Né en 1907 et mort en 1988, René Char fait partie — avec Ponge, Aragon, Perse et Michaux, notamment — des poètes qui ont traversé tout le vingtième siècle. Après des débuts dans le sillage du surréalisme, il participe activement à la Résistance, dont il témoignera dans Feuillets d’Hypnos. Le poème « Allégeance » clôt La Fontaine narrative (1948), recueil intégré à Fureur et Mystère.
Voici, donc, le poème, tel qu’on peut le lire à la page 278 des Oeuvres complètes de René Char, parues dans la prestigieuse collection de la « Bibliothèque de la Pléiade » en 1983 (rééd. 2004) :
Dans les rues de la ville il y a mon amour. Peu importe où il va dans le temps divisé. Il n’est plus mon amour, chacun peut lui parler. Il ne se souvient plus ; qui au juste l’aima?
Il cherche son pareil dans le vœu des regards. L’espace qu’il parcourt est ma fidélité. Il dessine l’espoir et léger l’éconduit. Il est prépondérant sans qu’il y prenne part.
Je vis au fond de lui comme une épave heureuse. À son insu, ma solitude est son trésor. Dans le grand méridien où s’inscrit son essor, ma liberté le creuse.
Dans les rues de la ville il y a mon amour. Peu importe où il va dans le temps divisé. Il n’est plus mon amour, chacun peut lui parler. Il ne se souvient plus ; qui au juste l’aima et l’éclaire de loin pour qu’il ne tombe pas ?
Une prose rythmée
Si la disposition du poème est bien celle de la prose, René Char a malgré tout fait le choix d’un retour régulier de groupes rythmiques isosyllabiques, au point que le vers perce sous la prose. Même en l’absence de rimes, le rythme de l’alexandrin est nettement perceptible.
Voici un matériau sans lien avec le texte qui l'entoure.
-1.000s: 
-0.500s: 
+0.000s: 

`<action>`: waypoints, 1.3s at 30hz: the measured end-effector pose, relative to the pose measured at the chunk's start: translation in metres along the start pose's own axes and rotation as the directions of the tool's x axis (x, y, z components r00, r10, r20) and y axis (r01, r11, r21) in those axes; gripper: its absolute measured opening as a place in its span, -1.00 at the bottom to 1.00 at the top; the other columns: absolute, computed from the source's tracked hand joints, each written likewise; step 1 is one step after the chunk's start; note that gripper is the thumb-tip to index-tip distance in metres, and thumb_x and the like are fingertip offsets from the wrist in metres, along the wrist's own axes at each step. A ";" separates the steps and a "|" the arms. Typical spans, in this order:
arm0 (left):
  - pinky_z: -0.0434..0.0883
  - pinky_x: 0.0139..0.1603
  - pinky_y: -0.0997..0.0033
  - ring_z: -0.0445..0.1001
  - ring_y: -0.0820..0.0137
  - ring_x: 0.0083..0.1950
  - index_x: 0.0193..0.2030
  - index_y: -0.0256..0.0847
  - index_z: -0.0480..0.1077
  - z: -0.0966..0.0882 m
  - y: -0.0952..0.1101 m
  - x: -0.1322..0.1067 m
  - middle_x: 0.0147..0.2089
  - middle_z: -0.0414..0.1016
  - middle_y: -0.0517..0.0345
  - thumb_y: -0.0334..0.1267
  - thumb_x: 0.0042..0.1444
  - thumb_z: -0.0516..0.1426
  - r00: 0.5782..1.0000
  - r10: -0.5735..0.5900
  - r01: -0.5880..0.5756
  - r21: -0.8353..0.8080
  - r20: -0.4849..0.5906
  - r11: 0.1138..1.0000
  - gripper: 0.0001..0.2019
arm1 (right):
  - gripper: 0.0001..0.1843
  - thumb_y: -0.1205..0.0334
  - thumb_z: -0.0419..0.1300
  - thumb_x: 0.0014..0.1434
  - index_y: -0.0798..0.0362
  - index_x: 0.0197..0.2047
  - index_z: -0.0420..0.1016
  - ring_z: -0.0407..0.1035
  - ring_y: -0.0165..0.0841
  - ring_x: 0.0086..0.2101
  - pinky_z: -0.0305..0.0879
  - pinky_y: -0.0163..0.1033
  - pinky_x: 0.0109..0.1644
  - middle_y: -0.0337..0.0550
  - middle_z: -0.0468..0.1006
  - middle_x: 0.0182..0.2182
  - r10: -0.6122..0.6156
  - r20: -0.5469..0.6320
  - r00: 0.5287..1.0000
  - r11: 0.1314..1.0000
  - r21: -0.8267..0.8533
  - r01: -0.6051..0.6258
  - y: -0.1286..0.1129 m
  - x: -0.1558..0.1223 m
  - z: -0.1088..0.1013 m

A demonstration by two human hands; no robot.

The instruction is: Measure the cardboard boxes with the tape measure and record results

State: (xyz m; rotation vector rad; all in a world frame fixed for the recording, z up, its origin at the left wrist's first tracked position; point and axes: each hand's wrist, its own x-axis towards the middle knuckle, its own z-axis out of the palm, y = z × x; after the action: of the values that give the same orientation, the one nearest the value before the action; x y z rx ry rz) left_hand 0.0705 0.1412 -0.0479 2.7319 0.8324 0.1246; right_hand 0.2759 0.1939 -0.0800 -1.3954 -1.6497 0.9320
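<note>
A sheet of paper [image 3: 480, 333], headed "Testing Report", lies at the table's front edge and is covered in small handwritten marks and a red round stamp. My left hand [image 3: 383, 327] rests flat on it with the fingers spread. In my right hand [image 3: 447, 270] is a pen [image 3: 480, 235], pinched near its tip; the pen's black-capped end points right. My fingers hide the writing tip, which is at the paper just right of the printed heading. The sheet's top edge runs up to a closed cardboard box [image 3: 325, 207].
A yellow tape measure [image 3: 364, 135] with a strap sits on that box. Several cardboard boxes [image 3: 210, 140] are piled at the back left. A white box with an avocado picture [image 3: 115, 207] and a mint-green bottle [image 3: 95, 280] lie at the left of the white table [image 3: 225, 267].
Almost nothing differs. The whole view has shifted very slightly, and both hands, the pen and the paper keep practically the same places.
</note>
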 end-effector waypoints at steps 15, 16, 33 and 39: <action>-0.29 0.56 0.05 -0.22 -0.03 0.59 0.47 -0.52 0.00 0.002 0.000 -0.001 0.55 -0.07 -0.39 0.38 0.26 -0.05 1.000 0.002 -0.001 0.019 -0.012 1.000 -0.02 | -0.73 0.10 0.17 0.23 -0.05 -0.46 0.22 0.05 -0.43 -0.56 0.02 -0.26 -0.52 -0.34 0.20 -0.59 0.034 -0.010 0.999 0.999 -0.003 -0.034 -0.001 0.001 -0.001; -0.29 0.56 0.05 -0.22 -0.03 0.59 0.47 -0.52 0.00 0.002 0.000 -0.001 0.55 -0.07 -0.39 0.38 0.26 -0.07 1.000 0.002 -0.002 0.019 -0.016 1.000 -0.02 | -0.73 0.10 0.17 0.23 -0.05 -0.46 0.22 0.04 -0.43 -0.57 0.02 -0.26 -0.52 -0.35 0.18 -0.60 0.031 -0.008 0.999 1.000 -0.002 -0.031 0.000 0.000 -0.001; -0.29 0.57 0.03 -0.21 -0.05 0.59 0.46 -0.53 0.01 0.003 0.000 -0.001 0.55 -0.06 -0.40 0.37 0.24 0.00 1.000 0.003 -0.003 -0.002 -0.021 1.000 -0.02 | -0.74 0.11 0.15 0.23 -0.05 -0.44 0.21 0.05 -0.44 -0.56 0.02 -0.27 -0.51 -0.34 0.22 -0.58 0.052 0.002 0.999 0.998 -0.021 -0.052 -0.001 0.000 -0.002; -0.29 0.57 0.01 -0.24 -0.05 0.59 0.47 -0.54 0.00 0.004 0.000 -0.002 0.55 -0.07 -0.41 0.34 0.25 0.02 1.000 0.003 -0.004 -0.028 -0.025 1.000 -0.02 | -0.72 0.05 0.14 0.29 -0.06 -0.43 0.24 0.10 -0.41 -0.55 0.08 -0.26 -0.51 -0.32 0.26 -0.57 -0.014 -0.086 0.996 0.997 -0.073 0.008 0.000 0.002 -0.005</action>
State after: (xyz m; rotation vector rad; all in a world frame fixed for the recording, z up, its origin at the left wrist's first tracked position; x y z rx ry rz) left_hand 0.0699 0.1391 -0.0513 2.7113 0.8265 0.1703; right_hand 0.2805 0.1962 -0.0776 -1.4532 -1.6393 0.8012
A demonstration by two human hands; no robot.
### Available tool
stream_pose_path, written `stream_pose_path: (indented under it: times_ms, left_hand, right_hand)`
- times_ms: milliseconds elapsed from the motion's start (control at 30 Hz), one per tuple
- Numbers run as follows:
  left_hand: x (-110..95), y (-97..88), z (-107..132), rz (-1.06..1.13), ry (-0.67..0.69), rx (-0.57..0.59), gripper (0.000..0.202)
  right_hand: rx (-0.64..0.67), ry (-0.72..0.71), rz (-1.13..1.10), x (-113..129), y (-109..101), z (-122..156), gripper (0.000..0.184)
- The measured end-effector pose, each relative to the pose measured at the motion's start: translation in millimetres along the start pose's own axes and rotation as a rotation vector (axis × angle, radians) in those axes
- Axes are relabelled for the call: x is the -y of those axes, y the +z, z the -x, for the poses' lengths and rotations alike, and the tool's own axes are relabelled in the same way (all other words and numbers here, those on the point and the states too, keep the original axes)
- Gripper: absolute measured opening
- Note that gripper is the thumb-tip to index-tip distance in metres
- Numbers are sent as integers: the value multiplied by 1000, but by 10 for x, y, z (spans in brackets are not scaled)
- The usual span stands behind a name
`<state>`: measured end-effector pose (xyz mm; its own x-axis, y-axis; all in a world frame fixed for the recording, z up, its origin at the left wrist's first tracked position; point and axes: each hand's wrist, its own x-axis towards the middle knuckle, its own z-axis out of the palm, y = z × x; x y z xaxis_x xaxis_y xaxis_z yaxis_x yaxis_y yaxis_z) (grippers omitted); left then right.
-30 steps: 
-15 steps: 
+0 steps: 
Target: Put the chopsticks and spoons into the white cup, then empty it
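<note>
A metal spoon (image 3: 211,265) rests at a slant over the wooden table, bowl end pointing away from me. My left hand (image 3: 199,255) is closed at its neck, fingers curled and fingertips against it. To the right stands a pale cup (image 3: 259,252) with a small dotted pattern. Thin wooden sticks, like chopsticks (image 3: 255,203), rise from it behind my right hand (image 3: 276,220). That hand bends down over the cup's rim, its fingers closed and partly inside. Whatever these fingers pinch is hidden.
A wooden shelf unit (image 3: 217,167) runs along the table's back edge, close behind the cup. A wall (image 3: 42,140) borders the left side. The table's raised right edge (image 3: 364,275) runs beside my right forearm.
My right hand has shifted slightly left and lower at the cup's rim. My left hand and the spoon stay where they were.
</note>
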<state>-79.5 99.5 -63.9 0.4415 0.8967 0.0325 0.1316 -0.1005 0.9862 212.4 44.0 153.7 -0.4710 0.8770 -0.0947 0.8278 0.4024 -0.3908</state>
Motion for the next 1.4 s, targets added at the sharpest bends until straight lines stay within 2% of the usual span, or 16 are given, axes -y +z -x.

On évitera toutefois de parler d’alexandrins, puisque de toute évidence ce n’en est pas : il s’agit de retrouver le rythme de l’alexandrin dans un poème en prose.
Dans la plupart des phrases, il est même possible d’identifier non seulement les douze syllabes de l’alexandrin, mais encore une pause après la sixième syllabe, la fameuse « césure à l’hémistiche » qui fait partie de la définition même de l’alexandrin.
1- Dans les rues de la ville // il y a mon amour.
2- Peu importe où il va // dans le temps divisé.
3- Il n’est plus mon amour // chacun peut lui parler.
4- Il ne se souvient plus ; // qui au juste l’aima ?
5- Il cherche son pareil // dans le vœu des regards.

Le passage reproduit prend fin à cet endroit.